This is the second day of my participation in the November Gwen Challenge. Check out the details: the last Gwen Challenge 2021
TIOBE has released its list of programming languages for November 2021. Python remains at the top of TIOBE’s ranking in November, followed by C and Java, while PHP, which has been popular for years, is about to be knocked out of the top 10.
It is reported that TIOBE index list has been started for more than 20 years. During this time, PHP, known as the “master of web programming”, has remained in the Top10 of the list. More recently, however, the list has shown that PHP’s position in the top ten is “in jeopardy” as it faces a lot of competition.
“It’s not that PHP is’ dead ‘,” explains Paul Jansen, CEO of TIOBE Software. “There are still a lot of small and medium businesses that rely on PHP.”
The language wars have been going on ever since the second programmer was born.
Every time you get into a debate about which language is the best, the phrase “PHP is the best language” is greeted with laughter. It has become an unspoken meme among programmers.
Just as recently as I started to learn Kotlin, the process of getting started is compared to Java, just as I started to learn Java compared to C. Comparing is probably a characteristic cultivated by nature for human beings over thousands of years. By comparing, we can differentiate the unknown things from the known things, so as to bring the unknown closer, which is conducive to familiarizing, learning and mastering.
Different languages differ from one another in terms of syntax, features, advantages, disadvantages, scenarios and limitations. The background of birth, the conditions at that time, people’s cognition is also different.
The basic premise is that it needs to be under the same conditions.

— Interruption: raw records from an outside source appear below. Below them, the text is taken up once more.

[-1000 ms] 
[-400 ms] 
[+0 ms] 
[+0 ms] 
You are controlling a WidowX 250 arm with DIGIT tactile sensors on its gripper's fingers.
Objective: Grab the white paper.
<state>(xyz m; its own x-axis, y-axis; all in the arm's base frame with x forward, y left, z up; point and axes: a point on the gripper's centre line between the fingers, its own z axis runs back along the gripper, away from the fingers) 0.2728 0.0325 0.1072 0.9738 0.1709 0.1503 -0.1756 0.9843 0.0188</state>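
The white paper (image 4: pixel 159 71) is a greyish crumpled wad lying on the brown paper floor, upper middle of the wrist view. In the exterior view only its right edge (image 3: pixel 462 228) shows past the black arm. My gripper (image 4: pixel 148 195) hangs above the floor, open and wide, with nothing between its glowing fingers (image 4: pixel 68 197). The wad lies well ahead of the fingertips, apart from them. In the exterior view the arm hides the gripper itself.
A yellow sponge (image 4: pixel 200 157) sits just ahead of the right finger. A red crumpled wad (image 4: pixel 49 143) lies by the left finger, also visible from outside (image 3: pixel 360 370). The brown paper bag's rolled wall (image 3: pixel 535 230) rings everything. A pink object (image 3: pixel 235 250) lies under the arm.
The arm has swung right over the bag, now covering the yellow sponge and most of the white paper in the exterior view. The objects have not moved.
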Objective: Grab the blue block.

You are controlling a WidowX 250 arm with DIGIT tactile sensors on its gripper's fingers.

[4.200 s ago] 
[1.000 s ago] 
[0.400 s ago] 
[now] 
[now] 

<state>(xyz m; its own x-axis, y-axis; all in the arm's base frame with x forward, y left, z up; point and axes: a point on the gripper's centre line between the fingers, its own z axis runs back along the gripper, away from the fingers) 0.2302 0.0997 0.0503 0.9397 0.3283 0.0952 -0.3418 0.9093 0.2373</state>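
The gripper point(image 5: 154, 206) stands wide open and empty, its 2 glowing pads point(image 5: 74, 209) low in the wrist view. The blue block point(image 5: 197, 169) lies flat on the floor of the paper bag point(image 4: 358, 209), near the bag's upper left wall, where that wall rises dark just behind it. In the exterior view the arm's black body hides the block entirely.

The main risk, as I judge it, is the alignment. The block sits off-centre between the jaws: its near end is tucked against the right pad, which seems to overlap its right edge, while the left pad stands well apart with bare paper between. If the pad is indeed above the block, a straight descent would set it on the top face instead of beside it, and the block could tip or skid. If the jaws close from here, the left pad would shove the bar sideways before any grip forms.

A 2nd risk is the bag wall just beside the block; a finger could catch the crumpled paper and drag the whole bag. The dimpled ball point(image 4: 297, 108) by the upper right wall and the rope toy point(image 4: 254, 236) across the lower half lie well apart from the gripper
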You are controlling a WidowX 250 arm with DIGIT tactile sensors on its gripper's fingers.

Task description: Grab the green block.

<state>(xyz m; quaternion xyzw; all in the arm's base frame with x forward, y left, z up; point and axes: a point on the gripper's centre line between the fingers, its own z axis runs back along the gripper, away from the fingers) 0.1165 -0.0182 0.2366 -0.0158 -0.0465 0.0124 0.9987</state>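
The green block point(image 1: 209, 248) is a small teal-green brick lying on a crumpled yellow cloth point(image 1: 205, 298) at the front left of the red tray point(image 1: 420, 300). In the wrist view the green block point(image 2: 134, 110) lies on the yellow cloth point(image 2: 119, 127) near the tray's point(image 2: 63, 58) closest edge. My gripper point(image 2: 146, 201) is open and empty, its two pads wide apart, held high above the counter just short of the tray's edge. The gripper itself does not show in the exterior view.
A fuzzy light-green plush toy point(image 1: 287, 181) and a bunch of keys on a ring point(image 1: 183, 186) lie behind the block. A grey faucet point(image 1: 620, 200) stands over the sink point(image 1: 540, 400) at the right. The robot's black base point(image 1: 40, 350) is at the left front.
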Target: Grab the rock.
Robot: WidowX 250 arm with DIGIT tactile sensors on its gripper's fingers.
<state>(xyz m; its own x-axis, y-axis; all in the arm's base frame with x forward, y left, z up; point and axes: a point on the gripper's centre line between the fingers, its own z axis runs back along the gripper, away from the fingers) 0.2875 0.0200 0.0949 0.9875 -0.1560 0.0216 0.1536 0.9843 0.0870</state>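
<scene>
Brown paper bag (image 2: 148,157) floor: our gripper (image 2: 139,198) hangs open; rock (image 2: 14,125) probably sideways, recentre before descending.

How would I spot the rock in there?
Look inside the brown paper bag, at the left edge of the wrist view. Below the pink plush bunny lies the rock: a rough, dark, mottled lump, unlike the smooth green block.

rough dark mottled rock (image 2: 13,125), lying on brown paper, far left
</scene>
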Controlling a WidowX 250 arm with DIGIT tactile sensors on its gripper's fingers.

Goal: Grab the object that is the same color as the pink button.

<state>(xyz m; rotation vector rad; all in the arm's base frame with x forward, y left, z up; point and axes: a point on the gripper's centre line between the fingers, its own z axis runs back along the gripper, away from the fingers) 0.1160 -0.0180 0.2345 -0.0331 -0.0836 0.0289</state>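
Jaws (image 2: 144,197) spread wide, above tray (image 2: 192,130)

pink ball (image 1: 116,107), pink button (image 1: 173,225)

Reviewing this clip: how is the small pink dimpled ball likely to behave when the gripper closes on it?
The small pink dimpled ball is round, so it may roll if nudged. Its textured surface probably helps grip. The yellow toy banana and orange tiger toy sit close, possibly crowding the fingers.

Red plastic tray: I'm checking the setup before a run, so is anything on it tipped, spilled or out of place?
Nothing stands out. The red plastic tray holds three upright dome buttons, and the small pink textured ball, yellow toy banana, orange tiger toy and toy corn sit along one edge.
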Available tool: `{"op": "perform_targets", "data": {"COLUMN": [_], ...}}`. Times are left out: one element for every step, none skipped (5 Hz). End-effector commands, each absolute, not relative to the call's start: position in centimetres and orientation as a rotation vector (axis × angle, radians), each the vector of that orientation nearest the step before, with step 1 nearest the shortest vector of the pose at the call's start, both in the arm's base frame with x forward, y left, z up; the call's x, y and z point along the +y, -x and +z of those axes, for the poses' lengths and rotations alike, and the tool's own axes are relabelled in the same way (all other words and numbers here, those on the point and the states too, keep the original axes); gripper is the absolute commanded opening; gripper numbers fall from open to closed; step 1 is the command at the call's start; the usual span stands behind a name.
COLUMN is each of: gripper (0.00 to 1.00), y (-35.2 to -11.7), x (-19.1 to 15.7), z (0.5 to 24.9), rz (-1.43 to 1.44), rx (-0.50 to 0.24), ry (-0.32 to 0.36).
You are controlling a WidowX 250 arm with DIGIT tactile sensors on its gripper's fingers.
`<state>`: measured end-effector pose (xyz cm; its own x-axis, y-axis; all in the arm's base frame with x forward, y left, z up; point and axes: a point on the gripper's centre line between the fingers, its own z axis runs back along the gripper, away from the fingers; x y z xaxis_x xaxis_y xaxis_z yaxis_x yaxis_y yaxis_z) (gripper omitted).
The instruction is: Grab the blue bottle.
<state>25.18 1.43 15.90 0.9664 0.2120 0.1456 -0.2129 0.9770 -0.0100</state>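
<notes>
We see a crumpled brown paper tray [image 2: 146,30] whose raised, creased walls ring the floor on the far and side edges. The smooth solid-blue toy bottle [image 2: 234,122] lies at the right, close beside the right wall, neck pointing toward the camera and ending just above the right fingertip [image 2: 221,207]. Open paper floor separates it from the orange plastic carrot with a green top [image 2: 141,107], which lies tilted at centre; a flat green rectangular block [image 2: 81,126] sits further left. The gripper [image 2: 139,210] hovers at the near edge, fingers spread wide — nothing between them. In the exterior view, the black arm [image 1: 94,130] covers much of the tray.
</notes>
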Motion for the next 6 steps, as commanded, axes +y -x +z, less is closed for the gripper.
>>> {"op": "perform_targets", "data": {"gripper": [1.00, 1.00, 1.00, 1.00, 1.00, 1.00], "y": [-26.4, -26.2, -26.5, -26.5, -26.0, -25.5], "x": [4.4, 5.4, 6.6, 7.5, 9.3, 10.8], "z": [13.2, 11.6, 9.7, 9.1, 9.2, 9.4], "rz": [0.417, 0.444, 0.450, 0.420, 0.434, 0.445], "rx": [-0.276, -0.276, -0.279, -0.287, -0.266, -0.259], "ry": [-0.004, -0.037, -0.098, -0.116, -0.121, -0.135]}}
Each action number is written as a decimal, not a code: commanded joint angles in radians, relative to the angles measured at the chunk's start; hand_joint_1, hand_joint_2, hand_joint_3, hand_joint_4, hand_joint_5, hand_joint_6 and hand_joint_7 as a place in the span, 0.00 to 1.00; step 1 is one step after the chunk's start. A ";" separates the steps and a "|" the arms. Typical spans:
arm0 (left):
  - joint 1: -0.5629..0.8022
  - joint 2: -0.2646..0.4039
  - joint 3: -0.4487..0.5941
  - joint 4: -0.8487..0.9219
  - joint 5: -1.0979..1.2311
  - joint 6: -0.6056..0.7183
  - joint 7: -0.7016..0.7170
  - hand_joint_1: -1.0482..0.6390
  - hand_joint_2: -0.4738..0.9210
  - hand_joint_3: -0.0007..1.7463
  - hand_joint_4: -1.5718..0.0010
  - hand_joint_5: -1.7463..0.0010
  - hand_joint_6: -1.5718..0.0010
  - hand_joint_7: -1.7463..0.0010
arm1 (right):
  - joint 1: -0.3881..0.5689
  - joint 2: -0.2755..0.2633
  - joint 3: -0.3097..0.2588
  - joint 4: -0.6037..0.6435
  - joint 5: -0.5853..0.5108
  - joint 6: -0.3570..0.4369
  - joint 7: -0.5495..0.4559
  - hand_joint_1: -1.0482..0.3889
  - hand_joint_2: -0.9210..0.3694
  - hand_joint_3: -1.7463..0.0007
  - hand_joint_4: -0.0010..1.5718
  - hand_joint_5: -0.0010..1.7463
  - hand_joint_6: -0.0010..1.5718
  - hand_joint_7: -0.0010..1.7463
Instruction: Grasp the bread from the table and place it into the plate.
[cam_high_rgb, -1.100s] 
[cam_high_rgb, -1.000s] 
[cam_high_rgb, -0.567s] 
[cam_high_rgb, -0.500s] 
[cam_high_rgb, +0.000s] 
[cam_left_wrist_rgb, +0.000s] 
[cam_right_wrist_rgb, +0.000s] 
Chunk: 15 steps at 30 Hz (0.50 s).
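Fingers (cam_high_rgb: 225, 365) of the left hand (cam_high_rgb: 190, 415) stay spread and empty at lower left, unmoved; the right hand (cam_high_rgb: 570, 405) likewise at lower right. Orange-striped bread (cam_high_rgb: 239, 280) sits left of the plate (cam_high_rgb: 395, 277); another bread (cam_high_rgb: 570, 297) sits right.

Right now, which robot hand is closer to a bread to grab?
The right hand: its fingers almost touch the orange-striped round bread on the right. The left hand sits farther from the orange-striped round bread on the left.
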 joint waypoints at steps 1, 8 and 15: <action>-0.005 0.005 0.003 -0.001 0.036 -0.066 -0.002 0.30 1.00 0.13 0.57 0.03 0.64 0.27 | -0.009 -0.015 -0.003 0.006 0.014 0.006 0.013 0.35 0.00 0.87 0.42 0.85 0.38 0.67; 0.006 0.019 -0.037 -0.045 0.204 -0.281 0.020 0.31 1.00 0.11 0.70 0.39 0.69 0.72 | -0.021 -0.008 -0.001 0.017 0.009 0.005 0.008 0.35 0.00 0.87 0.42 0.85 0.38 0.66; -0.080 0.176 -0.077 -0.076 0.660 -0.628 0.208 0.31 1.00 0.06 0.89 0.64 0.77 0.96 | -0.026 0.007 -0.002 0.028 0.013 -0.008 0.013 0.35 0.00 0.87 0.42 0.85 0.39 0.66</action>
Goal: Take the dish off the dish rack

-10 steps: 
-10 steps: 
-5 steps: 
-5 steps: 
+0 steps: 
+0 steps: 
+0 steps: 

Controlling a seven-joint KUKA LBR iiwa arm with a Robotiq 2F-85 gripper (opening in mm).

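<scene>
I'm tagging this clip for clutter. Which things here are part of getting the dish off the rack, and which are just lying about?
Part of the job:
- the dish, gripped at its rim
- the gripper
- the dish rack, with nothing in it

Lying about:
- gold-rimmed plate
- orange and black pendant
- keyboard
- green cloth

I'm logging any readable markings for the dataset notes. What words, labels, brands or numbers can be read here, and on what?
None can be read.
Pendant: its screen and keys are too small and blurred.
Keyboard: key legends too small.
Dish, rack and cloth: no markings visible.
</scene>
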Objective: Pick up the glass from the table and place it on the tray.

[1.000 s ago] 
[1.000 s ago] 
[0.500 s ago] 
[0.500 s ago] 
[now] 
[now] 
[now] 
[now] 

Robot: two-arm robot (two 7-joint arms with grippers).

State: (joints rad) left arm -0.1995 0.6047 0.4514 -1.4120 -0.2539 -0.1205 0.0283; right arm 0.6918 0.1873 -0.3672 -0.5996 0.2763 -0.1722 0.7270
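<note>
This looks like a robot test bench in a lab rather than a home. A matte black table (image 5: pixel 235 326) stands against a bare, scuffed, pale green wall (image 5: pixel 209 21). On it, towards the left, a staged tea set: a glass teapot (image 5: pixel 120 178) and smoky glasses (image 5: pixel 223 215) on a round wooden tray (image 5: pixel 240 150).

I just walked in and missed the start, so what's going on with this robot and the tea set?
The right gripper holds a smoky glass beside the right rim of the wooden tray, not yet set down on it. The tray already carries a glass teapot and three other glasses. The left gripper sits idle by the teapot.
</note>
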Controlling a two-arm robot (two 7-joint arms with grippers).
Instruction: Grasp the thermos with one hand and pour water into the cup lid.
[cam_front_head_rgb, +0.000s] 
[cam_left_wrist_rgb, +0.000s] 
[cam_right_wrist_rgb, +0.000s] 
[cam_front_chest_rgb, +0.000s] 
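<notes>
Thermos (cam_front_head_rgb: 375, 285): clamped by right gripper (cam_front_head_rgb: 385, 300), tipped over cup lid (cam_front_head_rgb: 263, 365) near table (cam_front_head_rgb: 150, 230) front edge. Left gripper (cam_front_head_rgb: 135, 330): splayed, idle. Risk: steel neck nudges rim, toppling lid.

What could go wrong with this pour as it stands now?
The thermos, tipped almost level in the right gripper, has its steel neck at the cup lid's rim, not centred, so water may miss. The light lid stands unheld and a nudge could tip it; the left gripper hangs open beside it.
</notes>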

This is often an easy factor to overlook. Careful observation shows that the parties who usually fight for the language are basically arguing with reason, and there is nothing wrong with the reasoning of each party, but the unified conditions cannot be guaranteed, and in fact, it is relatively difficult to achieve. For example, it’s a development language that’s high performance, low cost to learn, cross-platform, all kinds of things and it’s not as good as when another language was born, when applications took off, when the language you’re speaking didn’t even exist. Like basketball friends must have heard the comparison between Kobe Bryant and Jordan, if Jordan is put in the league now how, Kobe Bryant put Jordan in the league then how, in fact, this comparison itself does not meet the basic premise — unified conditions.
Furthermore, the same condition can also be divided into specific conditions A and B. It is possible that this language is better in condition A, but not as good as another language in condition B. There are specific issues and specific scenarios involved. Therefore, the comparison conditions have to be specific to specific scenarios and conditions. The difficulty here is that the problem to be solved is made up of multiple specific scenarios and specific conditions.
So everyone stopped arguing and began to conclude that the development language should not be a problem, and started to focus on the problem to be solved, even though the problem was dynamic.
This is progress. Different languages are suitable for different scenarios, and the optimal solution can be obtained for specific problems. Thus, the development of languages on the contention of a hundred schools of thought, flowers bloom. They say in philosophy class that human cognition is a spiral.
It can’t help but wonder, as technology evolves, will there be a language that can unify the world in the future?
In many cases, a new language can solve the problems in the original scene well (otherwise, a new language will be introduced), but due to historical reasons or migration costs, the price comparison is generally cautious. However, new businesses will be bold to try, because there is no historical burden, such as client development Flutter. Given a little time, this situation will not prevent one language from uniting the world.
Without a common language, what would get in the way?
Why is there a unified development language within the company’s internal teams, and why are Google and Apple pushing for new languages Kotlin and Swift?
Different circumstances, different forces.
I personally believe that the evolution of technology can improve efficiency, and the primary productivity will eventually offset the forces brought by non-technical factors. For example, simultaneous interpretation in human communication, low code in development, machine learning, AI and other explorations are all aimed at liberating productivity and improving efficiency.
If technology makes it possible for speakers of different languages to communicate without barriers, is it possible for computers to understand their conversations and automatically program them to do what they want?
Is this process, between people, between people and computers, in multiple languages or in one language? As it happens, the language is also called “PHP”, so “PHP is the best language in the world again”.